Below this line is a set of entries; quote exactly the lines from the line that contains "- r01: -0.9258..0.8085" to the line that contains "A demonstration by", both lines included.

++++++++++

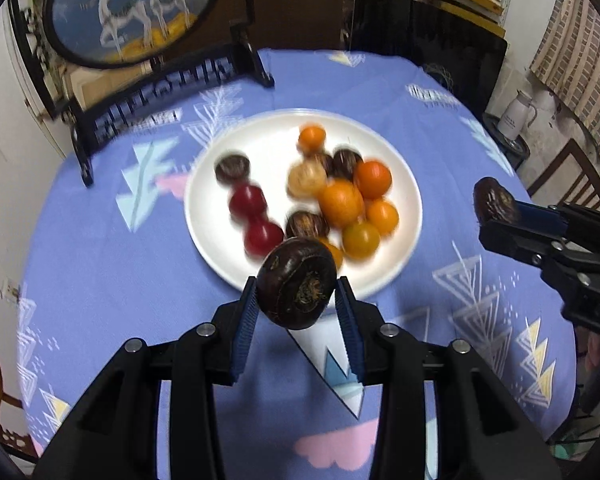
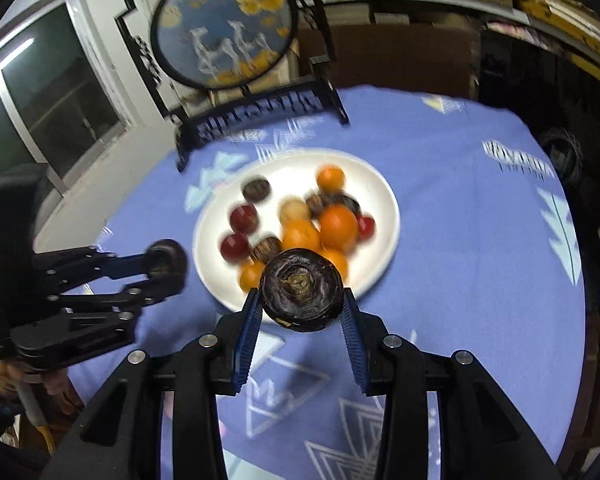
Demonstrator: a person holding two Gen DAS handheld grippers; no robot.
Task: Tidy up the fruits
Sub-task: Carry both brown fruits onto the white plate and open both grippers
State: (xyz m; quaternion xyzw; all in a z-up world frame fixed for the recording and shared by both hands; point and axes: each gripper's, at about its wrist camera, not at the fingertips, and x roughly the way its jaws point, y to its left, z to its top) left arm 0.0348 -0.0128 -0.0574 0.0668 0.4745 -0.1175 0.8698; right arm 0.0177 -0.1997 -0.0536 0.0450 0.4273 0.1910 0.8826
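Round white plate (image 1: pixel 400 184) on the blue patterned tablecloth (image 1: pixel 100 260): orange, red and dark brown round fruits, loosely heaped. Left gripper (image 1: pixel 296 304): clamped on one dark brown flattened fruit (image 1: pixel 296 282), above the plate's near rim. Right gripper (image 2: pixel 300 304): clamped on another dark brown fruit (image 2: pixel 302 290), likewise.

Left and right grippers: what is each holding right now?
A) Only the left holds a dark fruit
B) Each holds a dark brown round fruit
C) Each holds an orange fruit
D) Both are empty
B: the left gripper is clamped on a dark brown fruit, and the right gripper on another dark brown fruit, both lifted clear of the white plate.
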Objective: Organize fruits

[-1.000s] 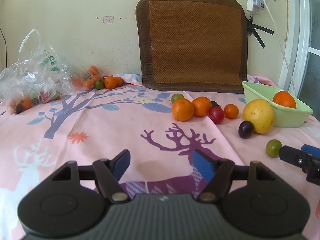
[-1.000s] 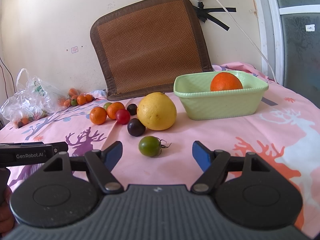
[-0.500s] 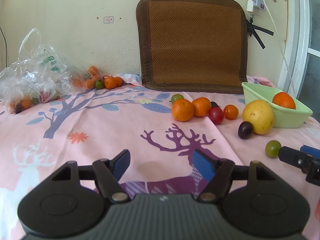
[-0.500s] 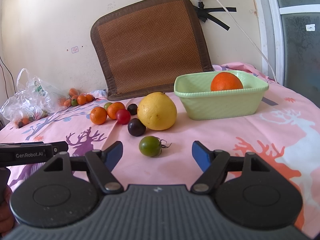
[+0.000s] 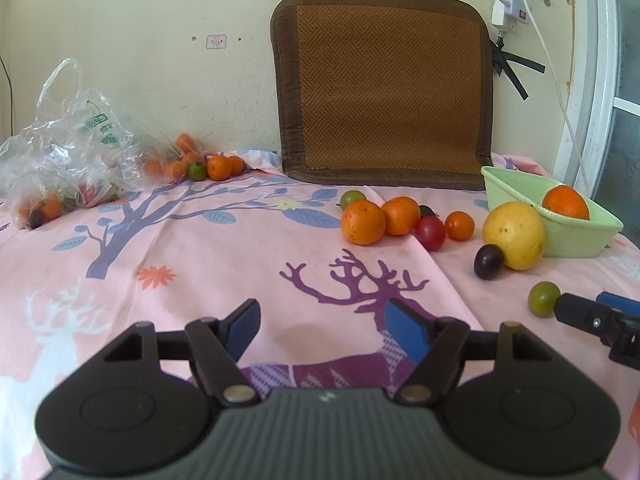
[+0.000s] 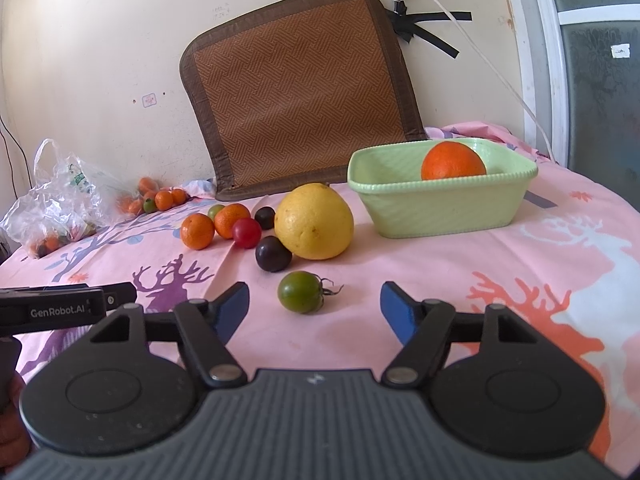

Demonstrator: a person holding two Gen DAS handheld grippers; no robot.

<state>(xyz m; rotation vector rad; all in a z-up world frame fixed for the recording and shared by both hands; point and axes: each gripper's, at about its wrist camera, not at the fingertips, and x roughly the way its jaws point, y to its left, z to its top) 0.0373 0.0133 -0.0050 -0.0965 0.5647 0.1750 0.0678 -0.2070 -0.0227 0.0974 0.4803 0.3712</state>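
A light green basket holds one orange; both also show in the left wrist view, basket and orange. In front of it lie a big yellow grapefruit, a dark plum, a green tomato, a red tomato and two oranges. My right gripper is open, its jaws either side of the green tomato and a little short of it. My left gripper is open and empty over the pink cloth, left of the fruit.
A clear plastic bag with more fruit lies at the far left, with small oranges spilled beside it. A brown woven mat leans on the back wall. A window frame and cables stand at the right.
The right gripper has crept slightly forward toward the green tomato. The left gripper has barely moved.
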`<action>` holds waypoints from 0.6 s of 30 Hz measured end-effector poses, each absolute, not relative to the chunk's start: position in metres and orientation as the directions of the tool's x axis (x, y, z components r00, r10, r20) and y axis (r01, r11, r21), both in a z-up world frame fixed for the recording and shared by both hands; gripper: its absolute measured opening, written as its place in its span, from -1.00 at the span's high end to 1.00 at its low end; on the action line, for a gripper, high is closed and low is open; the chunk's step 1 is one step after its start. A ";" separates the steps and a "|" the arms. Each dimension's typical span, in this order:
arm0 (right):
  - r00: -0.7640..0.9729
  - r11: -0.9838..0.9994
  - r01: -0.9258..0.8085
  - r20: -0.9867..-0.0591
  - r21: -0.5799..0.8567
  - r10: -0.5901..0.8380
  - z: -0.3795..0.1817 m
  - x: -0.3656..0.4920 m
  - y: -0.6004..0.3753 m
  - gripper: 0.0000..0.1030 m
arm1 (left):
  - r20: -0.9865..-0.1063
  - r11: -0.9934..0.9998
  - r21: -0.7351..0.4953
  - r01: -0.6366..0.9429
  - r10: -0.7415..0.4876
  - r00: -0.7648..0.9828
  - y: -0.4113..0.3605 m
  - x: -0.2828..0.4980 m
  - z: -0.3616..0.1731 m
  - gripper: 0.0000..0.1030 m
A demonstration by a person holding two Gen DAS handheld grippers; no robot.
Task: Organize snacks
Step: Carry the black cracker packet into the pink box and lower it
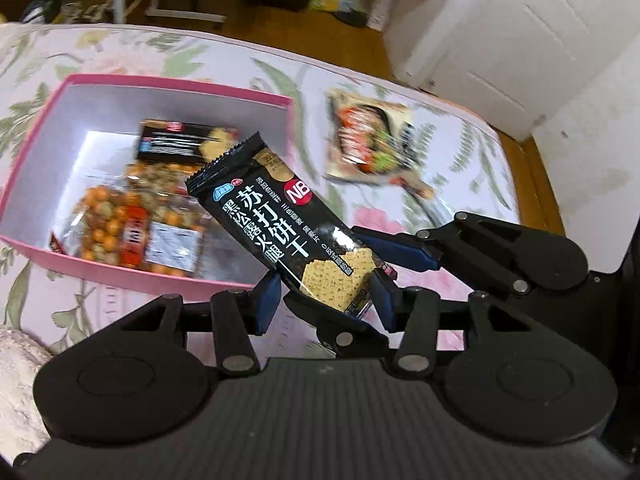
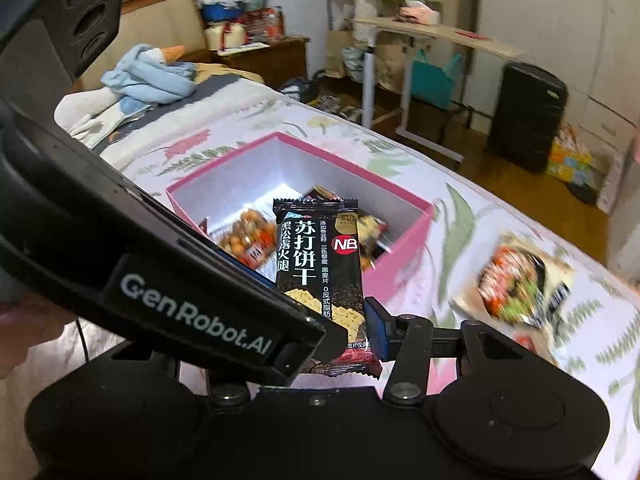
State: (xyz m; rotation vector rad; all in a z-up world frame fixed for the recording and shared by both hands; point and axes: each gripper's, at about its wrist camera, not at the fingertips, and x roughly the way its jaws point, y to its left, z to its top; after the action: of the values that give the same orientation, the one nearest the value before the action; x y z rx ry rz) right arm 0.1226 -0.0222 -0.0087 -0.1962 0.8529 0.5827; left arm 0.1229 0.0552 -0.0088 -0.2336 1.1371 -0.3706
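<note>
A black soda-cracker packet (image 1: 280,224) is held above the near edge of a pink box (image 1: 176,80). My left gripper (image 1: 324,300) has its blue pads on the packet's lower end. My right gripper (image 1: 400,252) also clamps that end from the right. In the right wrist view the same packet (image 2: 320,264) stands upright in my right gripper (image 2: 340,332), with the left gripper's body (image 2: 192,320) crossing in front. The box (image 2: 408,252) holds a bag of orange nuts (image 1: 120,232) and another black packet (image 1: 176,140). A noodle-style snack bag (image 1: 372,140) lies on the bed right of the box.
The box sits on a floral bedsheet (image 1: 200,52). In the right wrist view the snack bag (image 2: 520,280) lies on the bed at right, blue clothes (image 2: 152,76) lie at the bed's head, and a white folding table (image 2: 400,80) and black case (image 2: 528,116) stand on the wood floor.
</note>
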 end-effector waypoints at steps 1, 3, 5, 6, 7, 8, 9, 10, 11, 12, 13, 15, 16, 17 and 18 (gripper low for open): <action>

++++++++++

WORKED SOLUTION:
  - r01: -0.9258..0.8085
  - r20: -0.9867..-0.0591
  - r21: -0.5799..0.8567
  - r10: -0.5901..0.8380
  - z: -0.3795..0.1817 m
  - x: -0.3656..0.4920 m
  - y: -0.6004..0.3753 m
  - gripper: 0.0000..0.1030 m
arm1 (left):
  - r20: -0.9865..-0.1063
  - r11: -0.9934..0.9998
  - r21: -0.7351..0.4953
  - r01: -0.6366..0.9429
  - r10: -0.7415..0.4876
  - r00: -0.7648..0.9828
  - y: -0.4113..0.3605 m
  - x: -0.2828..0.4980 m
  - z: -0.3616..0.1731 m
  - gripper: 0.0000..0.1030 m
A demonstration by a person holding two Gen DAS handheld grippers; no robot.

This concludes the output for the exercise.